Chicken Predators and How to Protect Your Birds
Raccoons normally go for the head and neck area of a bird. Often, you will find the head of a bird a distance away. The crop may be torn open, along with the breast, and the entrails eaten. Sometimes, they will pull a head or leg through the wire of a cage and leave the body on the other side. Normally, multiple birds will be killed in one attack. Protect your chicken from raccoons by using 1/2 inch mesh wire which keeps the raccoons from reaching into your coop or breaking through it. A tightly fasten top on your coop will keep them from crawling into the coop. Be sure to use raccoon proof latches on the door of your coop.
Opossum will eat the kill near the coop, and will find it near impossible to drag it over a fence.
Opossums are nocturnal. Opossums often take eggs and chicks. Birds mauled and abdomen eaten.
Weasels are known to be very cunning. Their cleverness and guile makes them first class predators, and their prey is often no match to their agility. Chickens with the back of their necks and heads missing, with its intestines out and bitten at the rear are most likely victims of this wily animal. What’s interesting is that weasels kill not only for food, but also for sport. In fact, they are known to keep killing until there is nothing left to kill. Due to its slender body, these animals can easily wiggle through chicken wires, small runways, and narrow holes—making them the bane of poultry owners.

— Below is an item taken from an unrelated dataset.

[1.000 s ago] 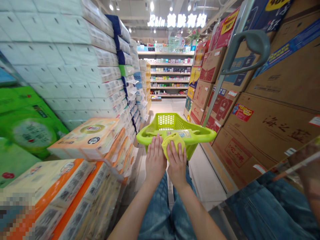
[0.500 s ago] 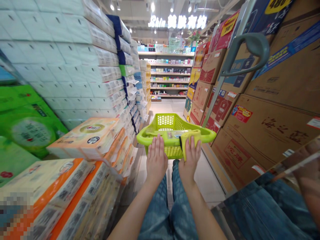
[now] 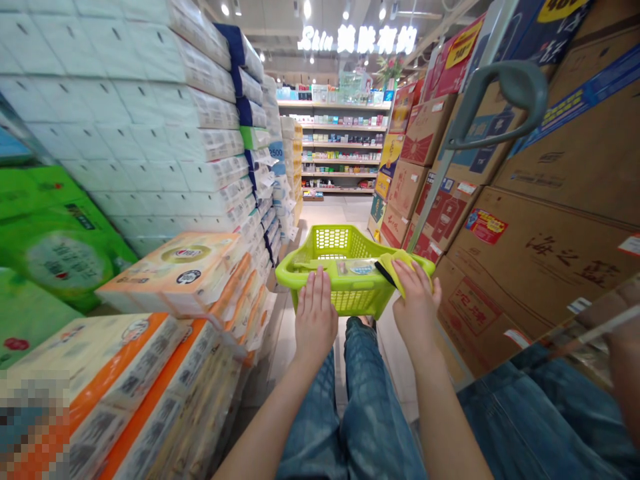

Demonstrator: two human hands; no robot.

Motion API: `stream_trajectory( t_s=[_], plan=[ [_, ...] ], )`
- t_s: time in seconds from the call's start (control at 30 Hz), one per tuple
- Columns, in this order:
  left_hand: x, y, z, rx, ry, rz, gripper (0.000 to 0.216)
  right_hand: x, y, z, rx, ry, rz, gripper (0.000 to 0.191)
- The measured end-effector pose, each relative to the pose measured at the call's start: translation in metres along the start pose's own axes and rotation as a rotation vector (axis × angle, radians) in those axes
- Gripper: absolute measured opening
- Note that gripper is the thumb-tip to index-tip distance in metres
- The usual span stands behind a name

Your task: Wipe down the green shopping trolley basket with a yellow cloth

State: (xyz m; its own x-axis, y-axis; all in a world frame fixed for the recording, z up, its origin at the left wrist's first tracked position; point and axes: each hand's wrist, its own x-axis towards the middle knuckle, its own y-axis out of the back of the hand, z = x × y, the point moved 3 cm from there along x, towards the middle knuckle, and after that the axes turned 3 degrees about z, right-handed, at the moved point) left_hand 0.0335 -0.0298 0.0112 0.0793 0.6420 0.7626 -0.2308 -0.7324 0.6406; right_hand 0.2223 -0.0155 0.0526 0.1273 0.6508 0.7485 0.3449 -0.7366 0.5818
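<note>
A lime-green plastic shopping basket (image 3: 361, 295) with perforated walls stands in front of my legs. My left hand (image 3: 316, 317) rests against its near rim, fingers stretched out and close together, holding nothing. On the right part of the same rim, my right hand (image 3: 416, 303) presses a yellow cloth (image 3: 395, 269) with a dark edge strip, its fingers bent over the cloth. A clear label panel (image 3: 356, 267) shows on the rim between the two hands. To the right, a grey pull handle (image 3: 500, 100) on a metal rod rises above the basket.
Stacked white tissue packs (image 3: 125, 113) and orange-trimmed packs (image 3: 175, 267) line the left side. Cardboard cartons (image 3: 560, 253) are piled on the right. Stocked shelves (image 3: 343, 143) stand at the aisle's far end. My jeans (image 3: 375, 393) fill the lower middle.
My right hand has slid to the right along the rim, taking the yellow cloth with it and uncovering more of the label panel. My left hand stays in nearly the same place.
</note>
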Motion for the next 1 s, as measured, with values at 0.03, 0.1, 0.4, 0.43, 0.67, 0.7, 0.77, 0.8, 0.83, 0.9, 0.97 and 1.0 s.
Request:
stream_trajectory(
  t_s=[0.03, 0.1, 0.4, 0.43, 0.67, 0.7, 0.77, 0.8, 0.83, 0.9, 0.97, 1.0],
  plan=[
    [0.000, 0.000, 0.001, -0.004, 0.006, 0.002, 0.072, 0.001, -0.001, -0.005, -0.004, 0.007, -0.003, 0.077],
    [0.000, 0.000, 0.001, -0.008, 0.014, 0.001, 0.073, -0.001, -0.006, -0.027, 0.005, 0.054, -0.027, 0.075],
    [-0.001, -0.003, -0.003, 0.025, -0.003, -0.001, 0.070, -0.002, -0.016, -0.093, 0.152, 0.266, -0.217, 0.066],
    [-0.001, -0.003, -0.003, 0.023, -0.010, -0.005, 0.071, 0.002, -0.013, -0.081, 0.153, 0.262, -0.234, 0.070],
    [0.000, 0.001, 0.005, 0.012, 0.010, -0.009, 0.069, 0.027, 0.002, -0.005, 0.068, -0.019, -0.288, 0.078],
    [0.000, 0.000, 0.005, 0.012, 0.015, -0.012, 0.069, 0.026, 0.001, -0.009, 0.040, -0.038, -0.273, 0.076],
    [0.000, 0.000, 0.006, 0.018, 0.018, -0.017, 0.069, 0.020, -0.002, -0.030, -0.018, -0.015, -0.244, 0.073],
    [0.000, -0.001, 0.005, 0.022, 0.016, -0.021, 0.069, 0.016, -0.004, -0.045, -0.032, 0.032, -0.247, 0.070],
    [0.000, -0.002, 0.004, 0.027, 0.013, -0.026, 0.069, 0.011, -0.006, -0.062, -0.032, 0.095, -0.265, 0.067],
    [0.000, -0.003, 0.002, 0.039, 0.012, -0.031, 0.067, 0.004, -0.010, -0.091, -0.001, 0.210, -0.321, 0.061],
    [-0.001, -0.003, 0.000, 0.043, 0.009, -0.032, 0.067, 0.001, -0.010, -0.103, 0.052, 0.278, -0.362, 0.059],
    [-0.001, -0.003, 0.000, 0.039, 0.006, -0.032, 0.068, 0.002, -0.009, -0.102, 0.075, 0.290, -0.369, 0.060]
  ],
)
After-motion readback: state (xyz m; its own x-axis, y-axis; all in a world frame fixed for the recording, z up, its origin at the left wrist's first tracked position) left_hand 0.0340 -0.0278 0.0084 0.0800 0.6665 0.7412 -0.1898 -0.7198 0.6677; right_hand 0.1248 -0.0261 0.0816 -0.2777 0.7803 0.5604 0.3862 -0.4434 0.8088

Hawks : Hawks can carry off a small chicken, and you'll find only the feathers in most cases. They usually kill only one poultry per day. Bloody puncture wounds occur in
the back or breast. Owls may remove the head. Poultry is usually
plucked, leaving piles of feathers. Small amounts of tissue clinging to
plucked feathers may indicate raptor activity. Owls :
Owls can carry off a small chicken, one or two birds are usually killed. The owl will usually eat only the
head and neck. Feathers found on a fence post near the chicken
house or pen may provide an additional clue.